As a writer my job is to set a scene for my readers. Seems pretty self-explanatory, right? Well yes and no. If I simply tell you about the scene, you (as the reader) are an outside observer, But good writing pulls the reader into the experience and lets them become a part of it.
So how to do this? Senses. If I can see, hear, smell, touch and taste the scene I become part of it. So today I am going to talk about the sense of SIGHT. For a writer, sight is normally the easiest sense to use. We are a visual people and the default sense for us is our sight so when we describe a scene it is what we see happening. But sight can be tricky as well.
Why? Well let me explain. (You knew that was coming right?) As the writer, the scene plays out in my head. It is 3-D, full color sensory overload. And it make perfect sense to me. But a writer cannot tell you every single tini-tiny detail. I mean we can, but then our books would be 2000+ pages and no one would ever get through them. So we have to pick out those details the carry the most punch. That convey the meaning of a scene. In other words why is the scene necessary? How does it move the story along?
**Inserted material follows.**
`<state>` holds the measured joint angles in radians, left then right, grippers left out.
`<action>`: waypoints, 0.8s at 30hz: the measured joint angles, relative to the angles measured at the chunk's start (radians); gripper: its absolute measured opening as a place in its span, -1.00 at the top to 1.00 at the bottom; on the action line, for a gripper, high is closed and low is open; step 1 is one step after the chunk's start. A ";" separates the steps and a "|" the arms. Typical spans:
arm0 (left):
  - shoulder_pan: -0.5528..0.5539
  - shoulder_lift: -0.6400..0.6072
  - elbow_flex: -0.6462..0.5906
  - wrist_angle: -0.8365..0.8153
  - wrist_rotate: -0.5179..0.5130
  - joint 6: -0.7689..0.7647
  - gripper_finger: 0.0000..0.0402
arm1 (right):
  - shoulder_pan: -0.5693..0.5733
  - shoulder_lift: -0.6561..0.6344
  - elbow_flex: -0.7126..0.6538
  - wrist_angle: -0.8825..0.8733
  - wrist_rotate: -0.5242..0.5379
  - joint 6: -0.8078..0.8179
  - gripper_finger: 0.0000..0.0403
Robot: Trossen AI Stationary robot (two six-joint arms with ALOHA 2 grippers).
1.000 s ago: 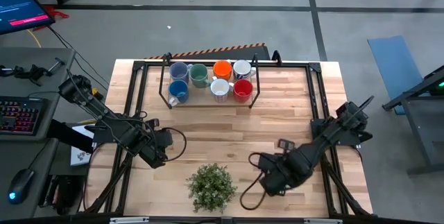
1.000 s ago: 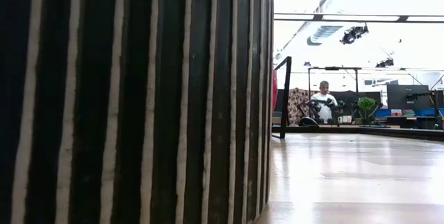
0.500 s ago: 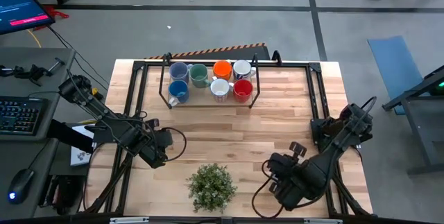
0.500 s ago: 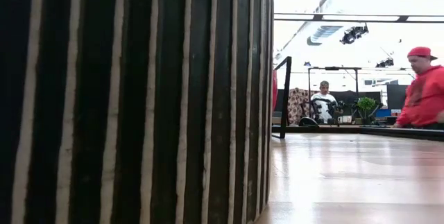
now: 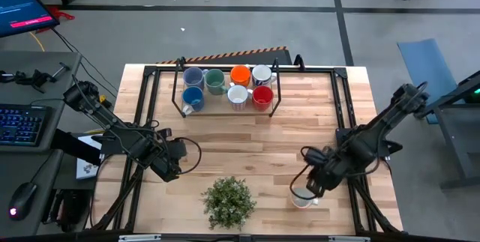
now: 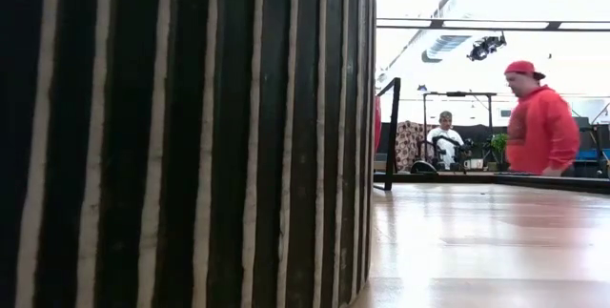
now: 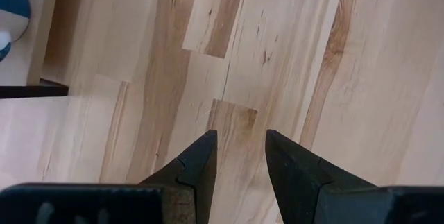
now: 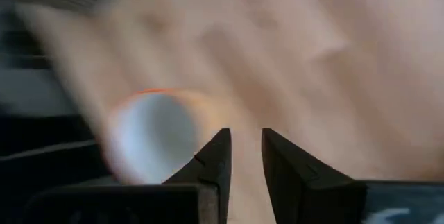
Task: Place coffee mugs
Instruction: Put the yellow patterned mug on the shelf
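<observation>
My right arm has swung outward and stretched toward the right edge of the bench (image 5: 247, 141). A white mug (image 5: 303, 196) now shows beside my right fingers (image 5: 310, 190). A person in red (image 6: 539, 129) has walked in behind.

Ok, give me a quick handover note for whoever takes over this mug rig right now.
Left claw: open, empty, over bare table, front left.
Right claw: open, empty, beside the cream mug, front right.
Seven mugs sit in the rack at the back.
Done: seven racked. Left: probably the cream mug, standing loose, not gripped.
</observation>
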<state>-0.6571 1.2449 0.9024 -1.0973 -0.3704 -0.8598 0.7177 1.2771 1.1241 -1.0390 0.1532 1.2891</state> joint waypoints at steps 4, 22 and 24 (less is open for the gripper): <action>0.000 0.000 0.000 0.000 -0.007 -0.001 0.44 | 0.000 -0.002 -0.081 0.200 -0.121 0.015 0.69; 0.016 0.000 0.000 0.000 -0.033 0.024 0.44 | -0.018 0.168 -0.069 0.168 -0.110 0.012 0.69; 0.016 0.000 0.000 0.000 -0.033 0.037 0.44 | -0.018 0.168 -0.069 0.170 -0.111 0.013 0.69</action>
<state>-0.6407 1.2450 0.9024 -1.0977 -0.4038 -0.8229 0.6998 1.4448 1.0554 -0.8688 0.0421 1.3018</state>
Movies are good examples of how to pick out a detail that signifies a theme or symbol of what you are trying to convey. One of the best examples I have ever seen of this was in the movie Schindler’s List. If you haven’t seen the movie, it is a film about the atrocities of the Holocaust and it was filmed in black and white. But there is a scene where people are being evacuated and moved to prison camps and in the midst of this horror and violence is a little girl in a red coat. The red coat is the only shot of color in the entire scene and we are drawn to it as the girl, oblivious to the reality around her, heads down the street. If that was not powerful enough, later the red coat appears again when the little girl lies dead in a pile of bodies. This movie was released in the early 90’s and to this day I still remember that scene. How can you not remember the death of innocence?
I’m sorry if my example has depressed you. That was not my intent and my writing is nowhere near that soul-wrenching. But there is a power to describing a scene and paying special attention to those details that convey your message.
So as I read through my Mind Sweeper manuscript, I think about the scenes and make sure that the important details are included. I draw the reader into the scene and hopefully the emotion and that’s what makes writing great.